Behandelter Abschnitt 1Kor 7,32-35
Die hier gegebene Konstruktion des Eingangssatzes scheint mir die richtige zu sein; andere bedeuten nur Härte und reißen den Zusammenhang auseinander.
Ich will aber, dass ihr ohne Sorge seid. Der Unverheiratete ist um die Dinge des Herrn besorgt, wie er dem Herrn gefalle; der Verheiratete aber ist um die Dinge der Welt besorgt, wie er der Frau gefalle. Es ist ein Unterschied zwischen der Frau und der Jungfrau. Die Unverheiratete ist um die Dinge des Herrn besorgt, damit sie heilig sei sowohl am Leib als auch am Geist; die Verheiratete aber ist für die Dinge der Welt besorgt, wie sie dem Mann gefalle. Dies aber sage ich zu eurem eigenen Nutzen, nicht um euch eine Schlinge überzuwerfen, sondern zur Wohlanständigkeit und zu ungeteiltem Anhangen an dem Herrn (7,32–35).
Hier legt der Apostel den Nachdruck auf die größere Befreiung von irdischer Sorge, dem Herrn zu dienen und Ihm zu gefallen, die der ledige Mann oder die ledige Frau im Vergleich zu den Verheirateten genießt. Es gibt weniger Ballast im Wettlauf und weniger Ablenkung vom Ziel. Doch auch hier spricht der Apostel mit Vorsicht und Feingefühl.

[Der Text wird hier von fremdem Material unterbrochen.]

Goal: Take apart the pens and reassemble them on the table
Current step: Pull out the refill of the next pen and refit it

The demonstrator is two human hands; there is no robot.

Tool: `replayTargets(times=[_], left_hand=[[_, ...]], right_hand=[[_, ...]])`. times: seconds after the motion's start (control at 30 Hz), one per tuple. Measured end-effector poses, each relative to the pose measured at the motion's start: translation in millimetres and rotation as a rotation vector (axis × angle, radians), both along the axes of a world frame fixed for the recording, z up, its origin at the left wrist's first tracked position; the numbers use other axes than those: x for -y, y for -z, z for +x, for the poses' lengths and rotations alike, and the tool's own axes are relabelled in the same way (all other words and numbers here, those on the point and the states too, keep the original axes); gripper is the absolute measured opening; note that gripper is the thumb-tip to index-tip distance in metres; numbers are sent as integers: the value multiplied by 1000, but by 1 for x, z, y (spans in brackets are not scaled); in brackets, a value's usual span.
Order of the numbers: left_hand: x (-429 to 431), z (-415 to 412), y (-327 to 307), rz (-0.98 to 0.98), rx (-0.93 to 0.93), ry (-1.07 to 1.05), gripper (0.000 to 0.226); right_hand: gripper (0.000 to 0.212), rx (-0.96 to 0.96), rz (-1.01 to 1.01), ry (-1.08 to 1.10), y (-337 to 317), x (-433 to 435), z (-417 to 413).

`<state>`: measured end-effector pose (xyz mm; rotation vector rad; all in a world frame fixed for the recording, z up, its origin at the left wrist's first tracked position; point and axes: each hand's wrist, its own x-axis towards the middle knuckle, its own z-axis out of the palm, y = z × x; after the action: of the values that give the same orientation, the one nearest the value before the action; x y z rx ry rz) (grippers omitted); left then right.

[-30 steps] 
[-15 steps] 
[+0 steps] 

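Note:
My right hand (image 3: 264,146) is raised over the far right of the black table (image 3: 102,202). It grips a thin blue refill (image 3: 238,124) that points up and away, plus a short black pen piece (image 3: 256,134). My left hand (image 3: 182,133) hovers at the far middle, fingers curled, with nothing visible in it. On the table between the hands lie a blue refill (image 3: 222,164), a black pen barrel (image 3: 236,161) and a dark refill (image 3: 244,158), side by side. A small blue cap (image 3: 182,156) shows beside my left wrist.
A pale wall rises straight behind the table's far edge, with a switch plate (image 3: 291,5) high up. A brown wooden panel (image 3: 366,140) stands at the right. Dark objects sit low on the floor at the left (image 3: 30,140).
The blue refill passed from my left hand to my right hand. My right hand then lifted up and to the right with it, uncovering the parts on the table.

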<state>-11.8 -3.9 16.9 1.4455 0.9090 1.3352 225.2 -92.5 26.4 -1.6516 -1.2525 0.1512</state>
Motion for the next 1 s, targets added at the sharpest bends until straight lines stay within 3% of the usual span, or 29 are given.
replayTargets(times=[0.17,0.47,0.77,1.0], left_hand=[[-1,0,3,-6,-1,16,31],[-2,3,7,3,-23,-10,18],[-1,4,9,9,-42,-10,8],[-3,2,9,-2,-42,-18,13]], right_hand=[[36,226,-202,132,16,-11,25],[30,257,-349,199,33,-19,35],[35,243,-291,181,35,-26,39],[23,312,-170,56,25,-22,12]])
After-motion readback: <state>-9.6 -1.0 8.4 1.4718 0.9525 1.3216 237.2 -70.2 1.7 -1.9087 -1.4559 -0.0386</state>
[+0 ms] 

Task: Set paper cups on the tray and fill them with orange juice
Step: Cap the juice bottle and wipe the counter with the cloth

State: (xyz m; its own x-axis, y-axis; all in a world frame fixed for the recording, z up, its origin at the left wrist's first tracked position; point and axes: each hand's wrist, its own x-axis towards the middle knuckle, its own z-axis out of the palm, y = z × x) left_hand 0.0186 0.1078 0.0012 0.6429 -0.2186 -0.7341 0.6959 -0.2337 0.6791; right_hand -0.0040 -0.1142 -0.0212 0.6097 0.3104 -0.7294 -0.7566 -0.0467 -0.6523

Er möchte niemanden verstricken, er sucht ihr Wohlergehen im Hinblick auf ein ungeteiltes Anhangen am Herrn.
Hier muss ich jedoch die Gelegenheit ergreifen, gegen die jüngst geäußerten Bemerkungen eines Kommentators zu protestieren. „Seit er [der Apostel] geschrieben hat, hat uns die Entfaltung der Vorsehung Gottes mehr über die Zeitspanne vor dem Kommen des Herrn gelehrt, als es selbst einem inspirierten Apostel gegeben war zu sehen. Und wie es vollkommen vernünftig und angemessen wäre, einen scheinbar sterbenden Menschen zur Enthaltsamkeit von neuen weltlichen Verpflichtungen zu drängen – aber sowohl unvernünftig als auch unpassend, sollte dieselbe Person wieder gesund werden, weiter auf seiner Enthaltsamkeit zu bestehen: So wäre es jetzt, wo Gott seinen Willen kundgetan hat, dass Völker aufstehen und leben und vergehen werden, und lange Jahrhunderte vergehen, bis der Tag der Wiederkunft Christi kommt, offenbar unvernünftig, die hier geltend gemachten Erwägungen zu fordern – es sei denn, dass die καιρός eines jeden Menschen συνεσταλμένος ist, und ähnliche Argumente gelten.“ Das mag für Menschen in der Christenheit plausibel klingen, denen die Sicht der Schrift auf den völligen Untergang des Menschen und der Welt und die Unmittelbarkeit jenes Gerichtes des Lebenden entgangen ist, auf dem alle inspirierten Schriften bestehen, ebenso wahrhaftig wie die des Paulus. Meines Erachtens ist das eine bedauerliche Anbiederung an den Unglauben und die Weltlichkeit, denn sie entspringt der niedrigsten Auffassung von der Autorität des Wortes Gottes. Zweifellos wurde die Wahrheit so geoffenbart, dass niemand vorher wissen konnte, dass Gott die Zeitspanne verlängern würde, die das Kommen des Herrn von uns trennt. Aber die moralischen Gründe werden immer stärker, nicht schwächer. Der scheinbar sterbende Mensch ist jetzt nur viel offensichtlicher dem Augenblick der Auflösung näher, anstatt dass er Gesundheit und Kraft wiedererlangt hat, um geeignet zu sein, in neue Verpflichtungen einzutreten. Die sich vertiefende Finsternis des Juden und des Heiden, und nicht nur des Islams, sondern der bekennenden Christenheit, warnt jedes Auge, das sehen kann, dass eine Krise Gottes nahe ist; während die strahlende Hoffnung des Christen leuchtet, obwohl sie selbst unabhängig von allen Umständen ist, und im Wesentlichen auf den Himmel mit Christus gerichtet ist, wenn möglich, nur umso mehr, „je mehr er den Tag näher kommen sieht“ (Heb 10,25).